What is needed:
In the entries that follow, find each line with the word "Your" and copy it.

□ □ □ □

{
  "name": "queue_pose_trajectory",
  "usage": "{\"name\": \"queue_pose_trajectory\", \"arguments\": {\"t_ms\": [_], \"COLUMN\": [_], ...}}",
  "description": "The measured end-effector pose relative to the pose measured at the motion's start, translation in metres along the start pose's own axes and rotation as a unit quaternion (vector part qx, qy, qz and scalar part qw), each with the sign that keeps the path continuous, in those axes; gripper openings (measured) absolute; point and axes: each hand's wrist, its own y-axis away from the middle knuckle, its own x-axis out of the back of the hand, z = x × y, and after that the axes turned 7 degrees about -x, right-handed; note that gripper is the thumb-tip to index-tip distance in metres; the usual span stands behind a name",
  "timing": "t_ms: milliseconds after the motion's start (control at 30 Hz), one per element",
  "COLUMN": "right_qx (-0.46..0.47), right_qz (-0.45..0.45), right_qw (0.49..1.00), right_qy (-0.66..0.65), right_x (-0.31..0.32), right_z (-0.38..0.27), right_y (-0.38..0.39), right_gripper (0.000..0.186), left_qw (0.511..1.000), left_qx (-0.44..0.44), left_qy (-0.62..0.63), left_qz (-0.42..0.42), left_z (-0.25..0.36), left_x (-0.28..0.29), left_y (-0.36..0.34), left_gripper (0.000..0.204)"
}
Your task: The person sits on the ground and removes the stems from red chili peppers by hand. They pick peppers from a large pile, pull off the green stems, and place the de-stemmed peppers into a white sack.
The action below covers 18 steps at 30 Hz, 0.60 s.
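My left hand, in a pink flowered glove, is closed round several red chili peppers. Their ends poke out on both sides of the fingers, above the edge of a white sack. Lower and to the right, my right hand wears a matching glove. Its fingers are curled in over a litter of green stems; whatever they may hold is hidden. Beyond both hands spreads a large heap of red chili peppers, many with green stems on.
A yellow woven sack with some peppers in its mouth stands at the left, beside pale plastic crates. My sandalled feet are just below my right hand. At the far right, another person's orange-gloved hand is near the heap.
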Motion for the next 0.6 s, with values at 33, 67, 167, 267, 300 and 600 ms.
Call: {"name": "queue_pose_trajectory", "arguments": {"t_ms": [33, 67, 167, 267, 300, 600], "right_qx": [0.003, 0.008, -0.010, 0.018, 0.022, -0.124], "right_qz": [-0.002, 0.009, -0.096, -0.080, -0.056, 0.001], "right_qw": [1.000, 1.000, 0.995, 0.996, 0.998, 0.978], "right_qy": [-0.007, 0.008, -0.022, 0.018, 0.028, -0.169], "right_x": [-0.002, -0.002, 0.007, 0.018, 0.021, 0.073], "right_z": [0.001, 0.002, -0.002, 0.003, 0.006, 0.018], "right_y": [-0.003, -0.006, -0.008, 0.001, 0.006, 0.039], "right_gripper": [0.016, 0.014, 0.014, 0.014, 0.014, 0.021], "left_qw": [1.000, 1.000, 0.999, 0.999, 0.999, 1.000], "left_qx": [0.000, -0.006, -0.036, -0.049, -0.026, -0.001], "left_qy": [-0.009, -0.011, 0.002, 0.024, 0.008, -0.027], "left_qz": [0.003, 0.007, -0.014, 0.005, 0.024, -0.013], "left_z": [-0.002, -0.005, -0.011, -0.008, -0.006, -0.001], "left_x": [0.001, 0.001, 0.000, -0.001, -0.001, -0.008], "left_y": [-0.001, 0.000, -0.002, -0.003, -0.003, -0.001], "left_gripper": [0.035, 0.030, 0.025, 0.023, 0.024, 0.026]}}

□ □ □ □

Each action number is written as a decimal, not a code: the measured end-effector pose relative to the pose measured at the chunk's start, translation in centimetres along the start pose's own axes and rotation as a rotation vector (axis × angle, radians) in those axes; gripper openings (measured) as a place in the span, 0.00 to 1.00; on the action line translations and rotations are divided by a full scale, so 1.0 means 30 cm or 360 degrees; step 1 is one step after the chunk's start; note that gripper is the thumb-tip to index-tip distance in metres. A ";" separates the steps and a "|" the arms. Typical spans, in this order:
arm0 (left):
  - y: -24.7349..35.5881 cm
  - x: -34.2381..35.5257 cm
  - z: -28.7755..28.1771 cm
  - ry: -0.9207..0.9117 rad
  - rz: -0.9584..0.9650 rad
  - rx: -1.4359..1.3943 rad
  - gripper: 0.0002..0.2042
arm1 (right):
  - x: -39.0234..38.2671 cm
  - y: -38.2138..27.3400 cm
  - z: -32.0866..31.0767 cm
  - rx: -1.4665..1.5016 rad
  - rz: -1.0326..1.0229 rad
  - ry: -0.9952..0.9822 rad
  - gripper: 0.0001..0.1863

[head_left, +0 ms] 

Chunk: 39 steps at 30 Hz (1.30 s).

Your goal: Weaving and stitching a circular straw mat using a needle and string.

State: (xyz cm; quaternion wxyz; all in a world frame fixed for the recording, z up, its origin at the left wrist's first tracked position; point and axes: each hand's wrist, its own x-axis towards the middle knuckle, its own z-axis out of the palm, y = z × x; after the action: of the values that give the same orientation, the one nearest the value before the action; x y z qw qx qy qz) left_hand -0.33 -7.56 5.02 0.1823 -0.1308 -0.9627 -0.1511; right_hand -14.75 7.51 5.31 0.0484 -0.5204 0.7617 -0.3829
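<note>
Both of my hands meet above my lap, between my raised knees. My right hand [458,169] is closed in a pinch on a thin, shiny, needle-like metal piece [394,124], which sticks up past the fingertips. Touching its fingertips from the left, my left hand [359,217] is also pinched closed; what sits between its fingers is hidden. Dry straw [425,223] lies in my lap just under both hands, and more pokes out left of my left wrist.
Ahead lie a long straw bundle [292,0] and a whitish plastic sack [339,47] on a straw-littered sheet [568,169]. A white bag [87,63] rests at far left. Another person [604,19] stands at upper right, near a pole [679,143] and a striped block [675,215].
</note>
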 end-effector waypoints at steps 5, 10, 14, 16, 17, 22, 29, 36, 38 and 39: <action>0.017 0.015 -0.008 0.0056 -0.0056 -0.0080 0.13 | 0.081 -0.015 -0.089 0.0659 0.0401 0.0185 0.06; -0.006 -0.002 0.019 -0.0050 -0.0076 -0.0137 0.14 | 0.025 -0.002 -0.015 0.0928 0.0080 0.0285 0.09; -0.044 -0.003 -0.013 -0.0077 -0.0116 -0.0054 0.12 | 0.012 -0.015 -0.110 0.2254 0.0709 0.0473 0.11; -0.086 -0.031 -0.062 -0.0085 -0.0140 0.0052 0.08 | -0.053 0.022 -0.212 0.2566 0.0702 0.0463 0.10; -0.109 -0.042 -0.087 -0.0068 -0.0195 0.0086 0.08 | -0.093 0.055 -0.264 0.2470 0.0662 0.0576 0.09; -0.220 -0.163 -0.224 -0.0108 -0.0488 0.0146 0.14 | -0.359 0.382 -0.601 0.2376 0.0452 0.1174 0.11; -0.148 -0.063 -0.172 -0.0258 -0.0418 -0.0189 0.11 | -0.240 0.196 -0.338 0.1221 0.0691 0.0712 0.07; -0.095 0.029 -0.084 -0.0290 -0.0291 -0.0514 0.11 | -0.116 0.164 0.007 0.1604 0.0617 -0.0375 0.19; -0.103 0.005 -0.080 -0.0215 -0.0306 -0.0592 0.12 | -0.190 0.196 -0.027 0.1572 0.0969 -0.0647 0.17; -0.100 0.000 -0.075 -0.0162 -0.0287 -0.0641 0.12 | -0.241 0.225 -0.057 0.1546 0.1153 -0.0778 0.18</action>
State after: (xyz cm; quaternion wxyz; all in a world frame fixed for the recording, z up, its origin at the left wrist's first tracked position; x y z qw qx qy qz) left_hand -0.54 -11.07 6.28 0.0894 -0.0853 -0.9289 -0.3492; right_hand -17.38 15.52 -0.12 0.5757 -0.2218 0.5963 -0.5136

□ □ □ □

Exercise solution:
Your task: The person sits on the ground and removes the stems from red chili peppers by hand. They pick peppers from a large pile, pull off the green stems, and place the de-stemmed peppers into a white sack.
Your goal: Weaving and stitching a circular straw mat using a needle and string.

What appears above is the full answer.